Stochastic Calculus – Definitions of the Stratonovich Integral and Why the Average Definition is Correct

brownian motionprobabilitystochastic-calculusstochastic-integralsstochastic-processes

Notations: Herein:

  • $\mathcal{B} := \{B(t)\}_{t \ge 0}$ denotes a standard Brownian motion, with $B(0) = 0$.
  • $P := \{x_i\}_{i=0}^n$ denotes a partition of the interval $[0,t]$, with norm defined in the Riemannian sense.
  • $\Delta B_i := B(x_i) – B(x_{i-1})$.
  • $\Delta x_i := x_i – x_{i-1}$.
  • $\mathcal{X} := \{X(t)\}_{t \ge 0}$ denotes a Stratonovich-integrable process, in whatever sense that is needed at the time.
  • $\int_0^t X(s) \circ \mathrm{d} B(s)$ denotes the Stratonovich integral.

The Conflicting Definitions: There are two conflicting definitions for the Stratonovich integral, which to my understanding are stated below:

$$\begin{align*}
\int_0^t X(s) \circ \mathrm{d}B(s) &:= \lim_{\|P\| \to 0} \sum_{i=1}^n \frac{X(x_i) + X(x_{i-1})}{2} \Delta B_i \tag{1} \\
\int_0^t X(s) \circ \mathrm{d}B(s) &:= \lim_{\|P\| \to 0} \sum_{i=1}^n X \left( \frac{x_i + x_{i-1}}{2} \right) \Delta B_i \tag{2}
\end{align*}$$


The First Definition: Definition $(1)$ seems to be motivated by averaging $X(t)$ over each interval induced by $P$. In fact we could have a "more general" integral by considering, for $\lambda \in [0,1]$,

$$\lim_{\|P\| \to 0} \sum_{i=1}^n \Big( (1-\lambda) X(x_i) + \lambda X(x_{i-1}) \Big)\Delta B_i \tag{1'}$$

where Itô integration arises from $\lambda = 0$, as an example, and Stratonovich (in the sense of $(1)$) under $\lambda=1/2$.

In my reading, I've seen this used by

  • The Wikipedia article on Stratonovich integrals (link)

  • Apparently this is used in Ioannis Karatzas & Steven Shreve's Brownian Motion and Stochastic Calculus (Amazon link)

  • The Encyclopedia of Math website (link)

  • An article by Jonathan Mattingly on The Probability Workbook (link)


The Second Definition: Definition $(2)$ seems to be inspired simply by the Riemann-Stieltjes formulation for deterministic functions:

$$\int_0^t f(x) \, \mathrm{d} \varphi(x) = \lim_{\|P\| \to 0} \sum_{i=1}^n f(\xi_i) \Delta \varphi_i \tag{2'}$$

(for $\Delta \varphi_i$ defined similarly as for $\Delta B_i$).

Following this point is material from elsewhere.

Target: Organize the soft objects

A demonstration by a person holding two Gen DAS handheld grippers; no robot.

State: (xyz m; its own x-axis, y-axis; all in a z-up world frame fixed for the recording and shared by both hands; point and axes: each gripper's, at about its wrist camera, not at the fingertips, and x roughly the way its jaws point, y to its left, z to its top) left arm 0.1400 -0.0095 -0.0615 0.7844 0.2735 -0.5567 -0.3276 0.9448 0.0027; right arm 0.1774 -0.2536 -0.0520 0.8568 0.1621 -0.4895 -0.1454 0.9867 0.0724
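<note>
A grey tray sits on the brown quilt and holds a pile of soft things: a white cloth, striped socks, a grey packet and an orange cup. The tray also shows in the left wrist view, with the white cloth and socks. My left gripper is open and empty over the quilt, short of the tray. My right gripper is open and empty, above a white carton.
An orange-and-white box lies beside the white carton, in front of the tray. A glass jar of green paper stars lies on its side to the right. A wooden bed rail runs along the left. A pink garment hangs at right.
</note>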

In this case, $\xi_i \in [x_{i-1},x_i]$. This second definition of the Stratonovich integral seems to be inspired similarly: take $\xi_i$ to be the midpoints, $\varphi$ your Brownian motion, and $f$ comes from your stochastic process.

In my reading, I've seen this definition used by:

  • Bernt Øksendal in Stochastic Differential Equations: An Introduction with Applications (Amazon link)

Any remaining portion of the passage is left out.